- Work instructions
Produce the listing below again, exactly as shown.

- The data
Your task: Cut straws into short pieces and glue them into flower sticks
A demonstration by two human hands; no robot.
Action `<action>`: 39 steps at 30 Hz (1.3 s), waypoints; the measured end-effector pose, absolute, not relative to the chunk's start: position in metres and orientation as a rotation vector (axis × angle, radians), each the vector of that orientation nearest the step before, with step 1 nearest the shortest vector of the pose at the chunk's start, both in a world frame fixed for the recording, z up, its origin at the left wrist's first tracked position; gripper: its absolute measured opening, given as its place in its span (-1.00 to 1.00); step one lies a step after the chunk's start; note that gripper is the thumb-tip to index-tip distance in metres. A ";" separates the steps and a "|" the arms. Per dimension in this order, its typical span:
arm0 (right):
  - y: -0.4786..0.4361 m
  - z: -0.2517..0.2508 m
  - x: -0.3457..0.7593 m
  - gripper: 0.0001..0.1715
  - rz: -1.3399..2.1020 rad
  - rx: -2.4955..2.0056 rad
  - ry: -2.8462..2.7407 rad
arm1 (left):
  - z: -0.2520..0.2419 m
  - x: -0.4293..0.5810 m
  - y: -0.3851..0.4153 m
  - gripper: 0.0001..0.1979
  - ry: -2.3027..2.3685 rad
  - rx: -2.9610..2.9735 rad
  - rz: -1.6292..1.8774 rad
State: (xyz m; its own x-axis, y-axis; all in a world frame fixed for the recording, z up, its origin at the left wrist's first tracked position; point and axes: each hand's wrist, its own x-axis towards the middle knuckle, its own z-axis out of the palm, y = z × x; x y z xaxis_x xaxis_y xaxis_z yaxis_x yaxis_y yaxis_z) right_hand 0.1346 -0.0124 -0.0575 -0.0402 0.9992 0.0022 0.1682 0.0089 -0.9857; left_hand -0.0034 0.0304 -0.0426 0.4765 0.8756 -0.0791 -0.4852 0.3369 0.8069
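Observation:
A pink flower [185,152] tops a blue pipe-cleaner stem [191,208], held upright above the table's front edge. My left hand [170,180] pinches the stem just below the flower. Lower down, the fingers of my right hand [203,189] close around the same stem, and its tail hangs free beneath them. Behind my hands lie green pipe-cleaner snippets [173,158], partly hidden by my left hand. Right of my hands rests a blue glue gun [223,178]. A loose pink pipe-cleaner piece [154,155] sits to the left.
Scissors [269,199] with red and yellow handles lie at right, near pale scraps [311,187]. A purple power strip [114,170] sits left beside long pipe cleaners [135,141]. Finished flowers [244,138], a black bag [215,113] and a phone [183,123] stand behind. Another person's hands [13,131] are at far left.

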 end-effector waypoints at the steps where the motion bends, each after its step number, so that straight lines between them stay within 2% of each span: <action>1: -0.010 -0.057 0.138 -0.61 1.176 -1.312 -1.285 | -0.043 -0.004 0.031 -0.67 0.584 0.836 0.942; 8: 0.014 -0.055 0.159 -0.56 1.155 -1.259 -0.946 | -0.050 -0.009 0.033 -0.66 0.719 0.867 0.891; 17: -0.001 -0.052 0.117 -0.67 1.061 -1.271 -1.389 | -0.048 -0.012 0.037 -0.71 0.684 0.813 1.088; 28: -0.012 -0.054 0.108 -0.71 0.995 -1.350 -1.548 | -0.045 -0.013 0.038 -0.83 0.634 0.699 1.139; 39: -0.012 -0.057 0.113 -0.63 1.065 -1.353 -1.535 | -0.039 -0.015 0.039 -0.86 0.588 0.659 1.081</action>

- Response to this exercise
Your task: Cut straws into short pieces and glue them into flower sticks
A demonstration by two human hands; no robot.
Action `<action>`: 39 steps at 30 Hz (1.3 s), waypoints; the measured end-effector pose, absolute, not relative to the chunk's start: position in metres and orientation as a rotation vector (axis × angle, radians), each the vector of that orientation nearest the step before, with step 1 nearest the shortest vector of the pose at the chunk's start, both in a world frame fixed for the recording, z up, its origin at the left wrist's first tracked position; gripper: its absolute measured opening, given as its place in its span (-1.00 to 1.00); step one lies a step after the chunk's start; note that gripper is the thumb-tip to index-tip distance in metres. A ";" separates the steps and a "|" the arms. Per dimension in this order, its typical span:
arm0 (right):
  - y: -0.4786..0.4361 m
  - z: -0.2517..0.2508 m
  - x: -0.3457..0.7593 m
  - gripper: 0.0001..0.1715
  - rz: -1.3399..2.1020 rad
  - rx: -2.4955..2.0056 rad
  - ry: -2.8462..2.7407 rad
arm1 (left):
  - z: -0.2520..0.2419 m
  - x: -0.4293..0.5810 m
  - y: -0.3851..0.4153 m
  - gripper: 0.0001..0.1979
  - ry: -2.3027..2.3685 rad
  - rx: -2.9610..2.9735 rad
  - rz: -1.6292..1.8774 rad
State: (xyz m; its own x-axis, y-axis; all in a world frame fixed for the recording, z up, its origin at the left wrist's first tracked position; point and axes: each hand's wrist, its own x-axis towards the middle knuckle, its own z-axis out of the palm, y = z × x; x y z xaxis_x xaxis_y xaxis_z yaxis_x yaxis_y yaxis_z) right_hand 0.1346 -0.0124 -0.0575 -0.0402 0.9992 0.0022 0.1682 0.0089 -0.9857; left_hand -0.0034 0.0304 -0.0426 0.4765 0.8756 -0.0791 -0.4852 0.3369 0.8069
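Observation:
A pink flower [185,152] tops a blue pipe-cleaner stem [191,208], held upright above the table's front edge. My left hand [170,180] pinches the stem just below the flower. Lower down, the fingers of my right hand [203,189] close around the same stem, and its tail hangs free beneath them. Behind my hands lie green pipe-cleaner snippets [173,158], partly hidden by my left hand. Right of my hands rests a blue glue gun [223,178]. A loose pink pipe-cleaner piece [154,155] sits to the left.
Scissors [269,199] with red and yellow handles lie at right, near pale scraps [311,187]. A purple power strip [114,170] sits left beside long pipe cleaners [135,141]. Finished flowers [244,138], a black bag [215,113] and a phone [183,123] stand behind. Another person's hands [13,131] are at far left.
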
 end-effector waypoints at the steps where the motion bends, each after its step number, so that straight lines between them stay within 2% of each span: <action>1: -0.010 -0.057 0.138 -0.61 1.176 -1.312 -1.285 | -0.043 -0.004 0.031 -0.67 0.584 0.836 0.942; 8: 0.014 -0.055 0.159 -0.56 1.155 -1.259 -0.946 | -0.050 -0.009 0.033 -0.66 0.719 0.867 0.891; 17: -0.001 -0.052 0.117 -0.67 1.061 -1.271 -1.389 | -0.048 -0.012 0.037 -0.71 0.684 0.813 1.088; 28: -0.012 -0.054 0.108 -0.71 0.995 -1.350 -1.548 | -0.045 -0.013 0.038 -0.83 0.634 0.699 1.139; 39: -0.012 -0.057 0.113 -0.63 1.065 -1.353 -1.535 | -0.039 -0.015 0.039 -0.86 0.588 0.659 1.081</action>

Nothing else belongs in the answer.